Requirement:
Without the pictures, retype each line below exactly as it stands.

Available data:
BEGIN

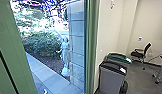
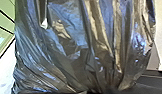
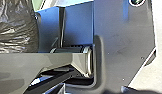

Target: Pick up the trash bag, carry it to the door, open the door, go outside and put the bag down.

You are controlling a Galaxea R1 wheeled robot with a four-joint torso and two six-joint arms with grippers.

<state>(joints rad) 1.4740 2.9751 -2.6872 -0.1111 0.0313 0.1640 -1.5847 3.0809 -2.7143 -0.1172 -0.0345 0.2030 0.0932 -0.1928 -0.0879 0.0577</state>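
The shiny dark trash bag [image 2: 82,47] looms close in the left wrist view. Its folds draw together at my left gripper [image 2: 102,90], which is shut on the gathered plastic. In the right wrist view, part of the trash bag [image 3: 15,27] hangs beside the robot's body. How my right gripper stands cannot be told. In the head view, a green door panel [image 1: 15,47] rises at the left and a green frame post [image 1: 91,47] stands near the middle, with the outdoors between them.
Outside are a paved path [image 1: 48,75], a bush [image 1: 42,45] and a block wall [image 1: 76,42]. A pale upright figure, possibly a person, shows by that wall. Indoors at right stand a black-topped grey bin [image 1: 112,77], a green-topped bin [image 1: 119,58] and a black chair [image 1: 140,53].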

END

Exercise solution:
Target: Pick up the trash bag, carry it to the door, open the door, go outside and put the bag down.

You are controlling a Galaxea R1 wheeled robot with a four-joint torso and two six-joint arms with grippers.

<state>(joints rad) 1.4740 2.9751 -2.6872 -0.1111 0.0313 0.1640 -1.5847 3.0809 -2.7143 -0.1172 -0.0345 0.2030 0.0932 -0.1928 -0.0879 0.0577</state>
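The shiny dark trash bag [image 2: 82,47] looms close in the left wrist view. Its folds draw together at my left gripper [image 2: 102,90], which is shut on the gathered plastic. In the right wrist view, part of the trash bag [image 3: 15,27] hangs beside the robot's body. How my right gripper stands cannot be told. In the head view, a green door panel [image 1: 15,47] rises at the left and a green frame post [image 1: 91,47] stands near the middle, with the outdoors between them.
Outside are a paved path [image 1: 48,75], a bush [image 1: 42,45] and a block wall [image 1: 76,42]. A pale upright figure, possibly a person, shows by that wall. Indoors at right stand a black-topped grey bin [image 1: 112,77], a green-topped bin [image 1: 119,58] and a black chair [image 1: 140,53].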

The answer requires nothing more.